The BBC this morning (25 March) reported that Hannah Durkin of the University of Newcastle had traced the last survivor of the transatlantic slave trade as one Matilda McCrear, who lived until 1940, dying in Selma, later famous for its role in the civil rights movement in the U.S.A.  Dr Durkin is researching the survivors of the Clotilda, the last U.S. slave ship. Ms McCrear arrived in Alabama in 1860. This is fascinating news.

It is interesting to note that the wreck of the Clotilda was recently found on the Mobile River. The voyage has attracted scholarly interest; your blogger particularly enjoyed the book by Sylviane Anna Diouf, Dreams of Africa in Alabama: The Slave Ship Clotilda and the Story of the Last Africans Brought to America  (New York: Oxford University Press, 2007), which tells an enthralling story of the ship and its people.

There is an understandable tendency to focus on the slave trade and slavery in North America, and no doubt the continuing tensions US society arising from this history, together with the wealth and power of its universities, promotes this.
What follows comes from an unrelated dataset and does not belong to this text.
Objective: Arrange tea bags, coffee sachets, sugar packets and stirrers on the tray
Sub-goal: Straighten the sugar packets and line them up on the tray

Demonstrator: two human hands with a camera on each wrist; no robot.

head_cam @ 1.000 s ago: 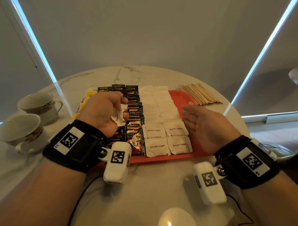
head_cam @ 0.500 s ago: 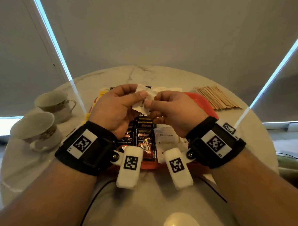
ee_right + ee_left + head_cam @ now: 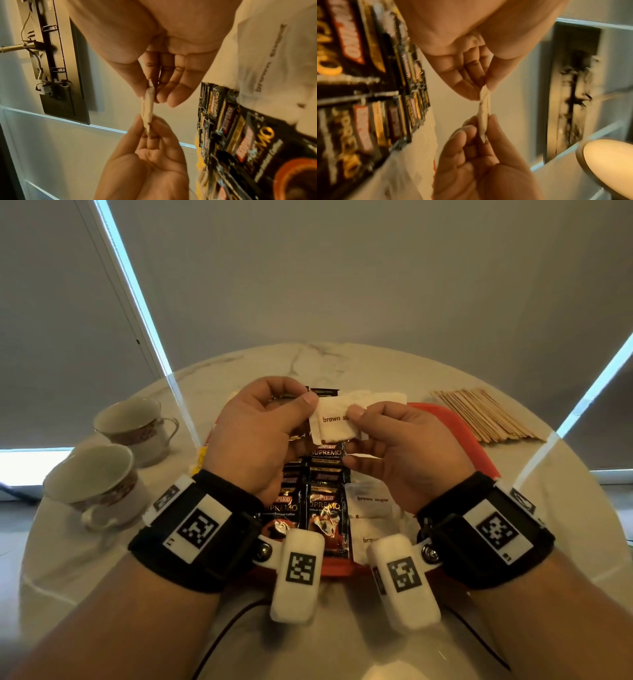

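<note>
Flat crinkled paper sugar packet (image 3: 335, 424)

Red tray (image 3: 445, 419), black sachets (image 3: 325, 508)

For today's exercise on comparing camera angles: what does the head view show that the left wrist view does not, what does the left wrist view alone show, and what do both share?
Only the head view shows the two teacups, the wooden stirrers lying on the table beside the red tray, and the words "brown sugar" on the held packet.

Only the left wrist view shows that packet edge-on and the curled fingers beneath it.

Both show the left hand and right hand pinching one sugar packet above the black coffee sachets.
</note>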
This also means that U.S. slavery has come to seem the paradigmatic form of enslavement of Africans.  It is important to remember, however, that it is estimated that 35% to 40% of all slaves traded across the Atlantic went to Brasil, which did not abolish slavery until 1888. Of course, Brasilian slavery was not U.S. slavery, and it is worth all interested in reading the important work of Keila Grinberg; but the issue remans complex.